Ginette pleurait, dans le calme d’une nuit,

Des sanglots étouffés résonnant sans un bruit,

Au bout de la table, perdue en ses pensées.

Claire dormait insouciante à point fermé.

 

Trois années, déjà, que la petite était née.

Bientôt, sa maman chérie l’abandonnerait.

Elle partira comme chacun part un jour,

Pour ce voyage sans un espoir de retour.

 

Elle laissera ses proches, un jour discret,

Dans l’embarras des demains noyés de regrets.

Ginette, sexagénaire pleine de vie

Voyait sa petite amie la quittait ainsi.

 

Ginette, presque sans une larme, pleurait,

Oubliant que la petiote sommeillait tout près.

Comment s’occupera-t-elle de la petite

Quand sa jeune compagne prend déjà la fuite ?

Dans sa vie, d’avant la rencontre avec sa muse,

Elle n’avait trouvé l’amour, comme une excuse,

Dans un mariage bâclé et vite explosé.

Longtemps là, elle était ainsi seule restée.

 

La vie de Ginette était paisible à souhait,

De nombreuses années, seule, presque enfermée

Dans un mutisme social presque provoqué

À l’abri de ces rencontres à éviter.

 

Elle apprenait à vieillir insensiblement

Avec la sagesse qui protège du temps,

Retardant un tant soit peu les effets de l’âge,

Elle avait conservé un avenant visage.

 

Une personne simple presque trop discrète

Un tant soit peu incompréhensible, désuète.

Dans la vie des autres, une ombre imperceptible,

Les humeurs de certains sont bien trop susceptibles.

 

Ginette, d’un charme usé, désuet, dégageait

Une douce élégance qui l’illuminait,

De celle qui enferme au fin fond du cœur

Des meurtrissures du passé comme une erreur.

Céline, il y a dix ans déjà peut-être,

Frappa à sa porte pour louer une studette

Elle était étudiante jeune et insouciante

Elle respirait la jeunesse exubérante.

 

Cette soirée, il pissait des cordes frisquettes,

Ginette lui prêta une chaude serviette,

Sans une arrière-pensée, pour sécher l’outrage

Que la nature réserve aux gens de passage.

 

L’évènement eut le don de briser la glace,

D’engager un dialogue de mots qui s’effacent.

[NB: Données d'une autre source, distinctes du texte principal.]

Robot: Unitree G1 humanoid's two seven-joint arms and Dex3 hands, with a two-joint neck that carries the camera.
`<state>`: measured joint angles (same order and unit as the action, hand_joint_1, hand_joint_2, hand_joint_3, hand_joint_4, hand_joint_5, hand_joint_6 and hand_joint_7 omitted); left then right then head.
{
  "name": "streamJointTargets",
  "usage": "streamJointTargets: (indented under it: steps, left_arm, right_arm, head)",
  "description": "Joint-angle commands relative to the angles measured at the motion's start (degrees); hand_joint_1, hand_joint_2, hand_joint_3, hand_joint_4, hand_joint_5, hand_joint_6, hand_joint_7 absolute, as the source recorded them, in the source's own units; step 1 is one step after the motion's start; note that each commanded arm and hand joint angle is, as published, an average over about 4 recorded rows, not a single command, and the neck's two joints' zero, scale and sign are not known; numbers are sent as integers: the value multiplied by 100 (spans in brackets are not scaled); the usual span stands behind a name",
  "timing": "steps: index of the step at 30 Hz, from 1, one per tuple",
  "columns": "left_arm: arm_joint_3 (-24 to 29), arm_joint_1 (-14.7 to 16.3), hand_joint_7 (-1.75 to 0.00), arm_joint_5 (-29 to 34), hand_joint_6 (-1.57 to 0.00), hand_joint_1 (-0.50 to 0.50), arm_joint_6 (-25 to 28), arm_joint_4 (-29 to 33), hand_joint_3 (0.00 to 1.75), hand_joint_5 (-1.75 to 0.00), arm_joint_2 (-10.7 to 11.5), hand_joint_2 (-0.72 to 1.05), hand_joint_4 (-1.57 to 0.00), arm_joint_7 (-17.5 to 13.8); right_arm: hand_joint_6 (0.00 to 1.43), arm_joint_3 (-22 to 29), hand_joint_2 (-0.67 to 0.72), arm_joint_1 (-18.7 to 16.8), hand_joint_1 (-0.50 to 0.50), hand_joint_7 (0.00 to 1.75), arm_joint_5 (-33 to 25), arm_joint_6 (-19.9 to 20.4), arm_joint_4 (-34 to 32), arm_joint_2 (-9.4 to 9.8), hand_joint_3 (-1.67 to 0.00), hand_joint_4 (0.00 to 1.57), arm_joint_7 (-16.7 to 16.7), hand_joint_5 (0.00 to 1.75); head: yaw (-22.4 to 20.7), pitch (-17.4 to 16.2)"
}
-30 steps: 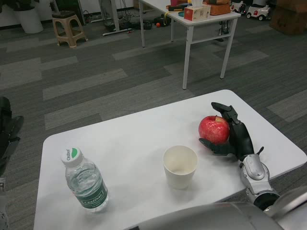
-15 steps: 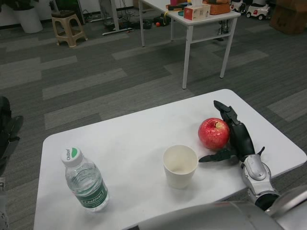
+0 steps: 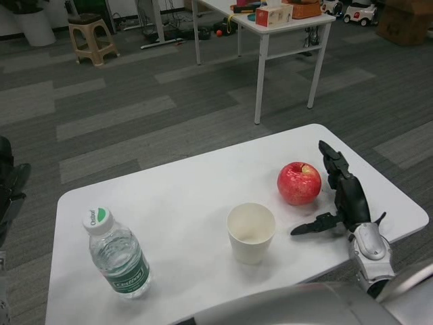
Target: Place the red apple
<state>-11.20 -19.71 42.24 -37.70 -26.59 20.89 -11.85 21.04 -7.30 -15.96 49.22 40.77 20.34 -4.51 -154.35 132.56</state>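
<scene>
Reading the near edge first, I see my right hand (image 3: 342, 200) open above the bench (image 3: 183, 203), fingers spread, with clear white surface showing between them and the red apple (image 3: 299, 183). My left hand (image 3: 8, 186) hangs off the left side of the bench; I cannot tell whether it is open or closed. A paper cup (image 3: 251, 232) stands upright near the front, a water bottle (image 3: 116, 254) upright to its left. Beyond the cup, the red apple rests on the bench toward the right end, stem up, touching nothing. I judge the placing done and the release step in hand. My next move calls for drawing the right hand back and away without brushing the fruit, which could roll. Farther off stand a second table (image 3: 284, 20) and a stool (image 3: 88, 37).
</scene>
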Motion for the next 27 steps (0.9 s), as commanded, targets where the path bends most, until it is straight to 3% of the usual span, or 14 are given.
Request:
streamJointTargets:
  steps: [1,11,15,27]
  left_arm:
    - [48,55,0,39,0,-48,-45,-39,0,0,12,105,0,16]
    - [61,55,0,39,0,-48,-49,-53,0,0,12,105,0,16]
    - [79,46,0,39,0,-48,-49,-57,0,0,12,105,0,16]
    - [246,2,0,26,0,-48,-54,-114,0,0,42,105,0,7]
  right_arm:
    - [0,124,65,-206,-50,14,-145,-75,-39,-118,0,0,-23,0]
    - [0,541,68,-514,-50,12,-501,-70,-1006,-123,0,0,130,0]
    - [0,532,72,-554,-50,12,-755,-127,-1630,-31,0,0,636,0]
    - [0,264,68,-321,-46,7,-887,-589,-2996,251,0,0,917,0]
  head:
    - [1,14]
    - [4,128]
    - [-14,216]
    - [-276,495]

Elle s’installa dans le petit logement,

Tout était normal, jusqu’à ce soir différent.

 

Ce fameux soir, où se sont parlé, leurs regards,

Sans un mot, quand les cœurs se perdent au hasard,

Quand ils n’entendent pas et ne comprennent plus

Ce que la raison ne peut maitriser non plus.

 

Ce soir, où une déjà presque vieille dame

Caressait les mains douces d’une jeune femme

Qui dégageaient une chaleur incontrôlée

Et faisaient naitre des sentiments contrastés.

Ce tendre geste était sans aucune intention,

Céline, ne repoussa en rien l’attention.

La maladresse se prit pour une caresse,

Répondit voluptueusement à la tendresse.

 

Une histoire douce d’amour s’établissait

Dans la pureté de sentiments partagés.

La différence s’estompe en délicatesse,

Seule une vive étincelle en le regard, reste.

 

On ne pardonne qu’une demoiselle, belle,

Se laisse câliner à perdre ses deux ailes

Par des mains âgées à l’épiderme flétri

Et aussi par un regard bien trop averti.

 

La vie, de sentiments jaillis du fond du cœur,

Dessinait des demains cachés de bonne sœur.

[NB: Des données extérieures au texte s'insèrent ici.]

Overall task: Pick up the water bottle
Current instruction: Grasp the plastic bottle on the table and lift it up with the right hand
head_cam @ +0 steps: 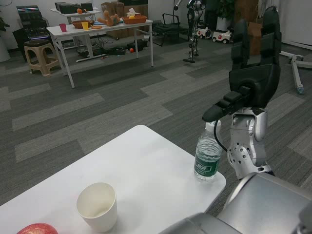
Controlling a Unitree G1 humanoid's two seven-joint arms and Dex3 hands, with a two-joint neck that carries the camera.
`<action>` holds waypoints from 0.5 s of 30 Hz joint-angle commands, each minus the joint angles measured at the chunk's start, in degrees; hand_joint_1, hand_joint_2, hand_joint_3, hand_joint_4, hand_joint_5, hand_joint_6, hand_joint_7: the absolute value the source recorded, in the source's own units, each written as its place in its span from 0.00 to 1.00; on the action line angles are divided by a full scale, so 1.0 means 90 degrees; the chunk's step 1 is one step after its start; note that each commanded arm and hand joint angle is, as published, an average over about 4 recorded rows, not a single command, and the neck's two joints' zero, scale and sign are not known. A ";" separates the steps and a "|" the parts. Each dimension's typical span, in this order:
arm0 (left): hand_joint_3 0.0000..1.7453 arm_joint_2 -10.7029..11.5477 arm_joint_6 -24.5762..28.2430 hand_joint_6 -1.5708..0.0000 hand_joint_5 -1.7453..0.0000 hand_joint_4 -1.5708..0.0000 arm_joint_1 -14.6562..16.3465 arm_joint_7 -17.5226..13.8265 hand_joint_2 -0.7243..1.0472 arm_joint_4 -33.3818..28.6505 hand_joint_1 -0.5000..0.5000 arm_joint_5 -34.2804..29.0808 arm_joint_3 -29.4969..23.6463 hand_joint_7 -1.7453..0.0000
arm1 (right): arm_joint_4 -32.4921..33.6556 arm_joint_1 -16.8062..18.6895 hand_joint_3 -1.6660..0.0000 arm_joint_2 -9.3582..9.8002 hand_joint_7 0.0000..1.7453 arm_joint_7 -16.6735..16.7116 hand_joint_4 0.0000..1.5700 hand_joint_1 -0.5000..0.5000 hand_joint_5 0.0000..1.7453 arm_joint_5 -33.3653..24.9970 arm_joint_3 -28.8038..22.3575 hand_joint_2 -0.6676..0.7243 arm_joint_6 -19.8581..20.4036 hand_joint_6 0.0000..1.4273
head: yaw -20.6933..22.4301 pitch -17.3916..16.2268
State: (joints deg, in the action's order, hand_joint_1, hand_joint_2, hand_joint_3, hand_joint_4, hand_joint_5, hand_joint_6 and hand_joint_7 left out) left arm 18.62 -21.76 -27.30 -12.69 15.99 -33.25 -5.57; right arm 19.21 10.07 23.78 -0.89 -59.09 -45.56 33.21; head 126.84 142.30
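Note:
A clear water bottle (207, 160) with a green label stands upright near the right corner of the white table (146, 170). My right hand (251, 73) is raised above and just right of it, fingers spread and pointing up, thumb reaching over the bottle's cap without touching. It holds nothing. My left hand is out of view.
A white paper cup (97, 206) stands on the table near the front left, with a red apple (36, 229) at the bottom left edge. Beyond the table lie grey carpet, a far white table (100, 29) with items, a stool (36, 56) and another robot (195, 24).

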 commanded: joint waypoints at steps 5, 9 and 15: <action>0.05 0.0082 -0.0039 1.00 1.00 1.00 -0.0141 0.0023 0.00 0.0083 0.00 -0.0085 -0.0031 0.97 | -0.0032 0.0044 1.00 -0.0035 0.12 -0.0082 0.11 0.04 0.06 -0.0245 -0.0189 0.91 -0.0037 0.00 | 0.0032 -0.0006; 0.05 0.0075 -0.0044 1.00 1.00 1.00 -0.0136 0.0023 0.00 0.0088 0.00 -0.0083 -0.0045 0.97 | -0.0176 0.0095 1.00 -0.0006 0.12 -0.0168 0.13 0.04 0.03 -0.0497 -0.0326 0.91 0.0007 0.00 | 0.0026 -0.0055; 0.05 0.0065 -0.0044 1.00 1.00 1.00 -0.0136 0.0023 0.00 0.0108 0.00 -0.0075 -0.0099 0.99 | -0.0342 0.0024 1.00 0.0067 0.12 -0.0287 0.13 0.04 0.06 -0.0685 -0.0558 0.95 0.0021 0.00 | 0.0022 -0.0138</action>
State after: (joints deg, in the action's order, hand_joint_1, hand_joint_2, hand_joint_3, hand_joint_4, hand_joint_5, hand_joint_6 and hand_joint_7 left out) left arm 18.63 -21.76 -27.36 -12.69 16.09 -33.33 -6.03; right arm 16.63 10.91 23.84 -3.10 -64.55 -49.73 32.96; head 127.01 141.16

Chaque jour voyait un horizon sans un nuage,

Les cieux colériques étaient beaucoup moins sages.

 

Puis, plus tard, en Céline, des espoirs cachés

S’éveillaient… le désir d’une maternité.

C’est une histoire peu banale qui a fait

De paillettes inconnues un petit bébé.

Ainsi naquit Claire, avec une maman,

Utérine et l’autre… de presque soixante ans.

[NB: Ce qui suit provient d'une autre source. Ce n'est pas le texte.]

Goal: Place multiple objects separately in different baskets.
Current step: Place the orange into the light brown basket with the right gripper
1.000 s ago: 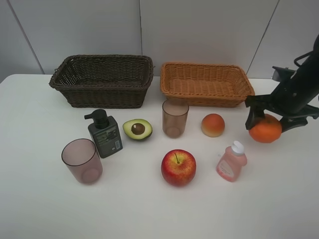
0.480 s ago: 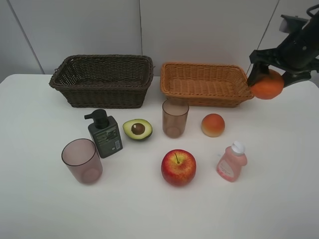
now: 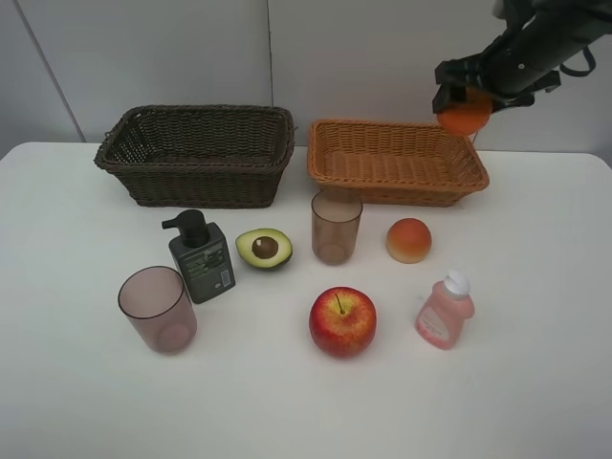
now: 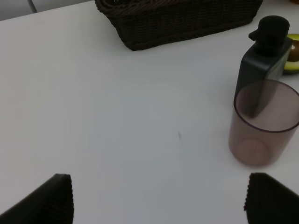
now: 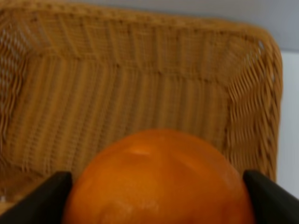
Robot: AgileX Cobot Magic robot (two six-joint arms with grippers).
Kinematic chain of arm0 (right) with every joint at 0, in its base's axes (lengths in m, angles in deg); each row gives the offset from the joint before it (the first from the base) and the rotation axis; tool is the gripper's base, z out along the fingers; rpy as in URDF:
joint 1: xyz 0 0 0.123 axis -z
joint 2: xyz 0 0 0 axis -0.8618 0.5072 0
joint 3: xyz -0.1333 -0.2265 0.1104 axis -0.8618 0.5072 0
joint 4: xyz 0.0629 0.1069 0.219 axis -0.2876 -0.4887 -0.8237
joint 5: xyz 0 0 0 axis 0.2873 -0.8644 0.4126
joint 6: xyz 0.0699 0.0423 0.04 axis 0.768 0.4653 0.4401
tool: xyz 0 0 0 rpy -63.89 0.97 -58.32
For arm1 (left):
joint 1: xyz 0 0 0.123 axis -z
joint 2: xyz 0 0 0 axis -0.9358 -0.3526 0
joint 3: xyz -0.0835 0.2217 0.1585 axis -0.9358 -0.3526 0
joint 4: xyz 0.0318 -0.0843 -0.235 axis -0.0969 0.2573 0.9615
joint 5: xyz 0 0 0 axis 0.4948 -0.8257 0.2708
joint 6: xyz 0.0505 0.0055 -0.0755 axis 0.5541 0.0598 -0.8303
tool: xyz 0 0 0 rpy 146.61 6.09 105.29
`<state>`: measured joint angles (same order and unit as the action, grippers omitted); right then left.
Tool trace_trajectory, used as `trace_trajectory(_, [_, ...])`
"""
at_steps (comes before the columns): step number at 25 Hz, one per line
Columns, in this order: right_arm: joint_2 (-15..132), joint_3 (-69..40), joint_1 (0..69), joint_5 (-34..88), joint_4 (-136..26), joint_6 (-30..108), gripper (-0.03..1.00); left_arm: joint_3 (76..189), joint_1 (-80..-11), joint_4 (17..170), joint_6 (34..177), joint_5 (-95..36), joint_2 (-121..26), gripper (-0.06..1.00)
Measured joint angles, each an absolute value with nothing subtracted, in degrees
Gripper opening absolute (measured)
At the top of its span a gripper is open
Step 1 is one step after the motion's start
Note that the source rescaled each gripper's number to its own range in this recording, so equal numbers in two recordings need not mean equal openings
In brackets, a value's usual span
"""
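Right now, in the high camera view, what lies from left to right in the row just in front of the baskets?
dark green pump bottle, halved avocado, mauve cup, peach-coloured fruit

Bright, even indoor light falls from above onto the white table point(image 3: 76, 382), which shows no blown-out patches in the high view. Shadows are soft, short and tucked close under each object. The red apple point(image 3: 342, 321) has a small pale sheen on top. That view is sharp throughout. The left wrist view looks greyer and slightly softer, and light shows through the translucent mauve cup point(image 4: 264, 123). The right wrist view is blurred: the orange tangerine point(image 5: 159, 182) fills the foreground out of focus, and the weave of the light basket point(image 5: 117, 93) looks smeared.
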<state>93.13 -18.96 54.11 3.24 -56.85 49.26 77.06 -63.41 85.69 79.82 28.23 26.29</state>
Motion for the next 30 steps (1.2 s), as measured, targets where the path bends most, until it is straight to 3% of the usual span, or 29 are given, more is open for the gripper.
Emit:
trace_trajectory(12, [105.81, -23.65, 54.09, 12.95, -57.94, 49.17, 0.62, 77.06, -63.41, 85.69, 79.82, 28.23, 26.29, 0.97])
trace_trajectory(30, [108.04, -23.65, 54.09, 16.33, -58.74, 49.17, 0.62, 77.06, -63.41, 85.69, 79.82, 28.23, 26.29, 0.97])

Les enfants, quand petits, ne font de différence

Comme sont les adultes en leur dissemblance.

 

Ginette pleurait, dans le calme d’une nuit,

Des sanglots étouffés résonnant sans un bruit

Au bout de la table, perdue en ses pensées.

Claire dormait insouciante à point fermé.

 

Comment veiller sur Claire fragile enfant

Quand Céline s’épuise et part doucement

Vers le petit monde des enfants orphelins

Où la compagne ne peut comprendre demain ?

 

Et demain ou bien un tout autre jour prochain,

Céline partira, seule, sans aucun bruit,

Laissant, à celle qui doit se taire, l’indifférence,

Ginette n’a le droit de montrer sa souffrance.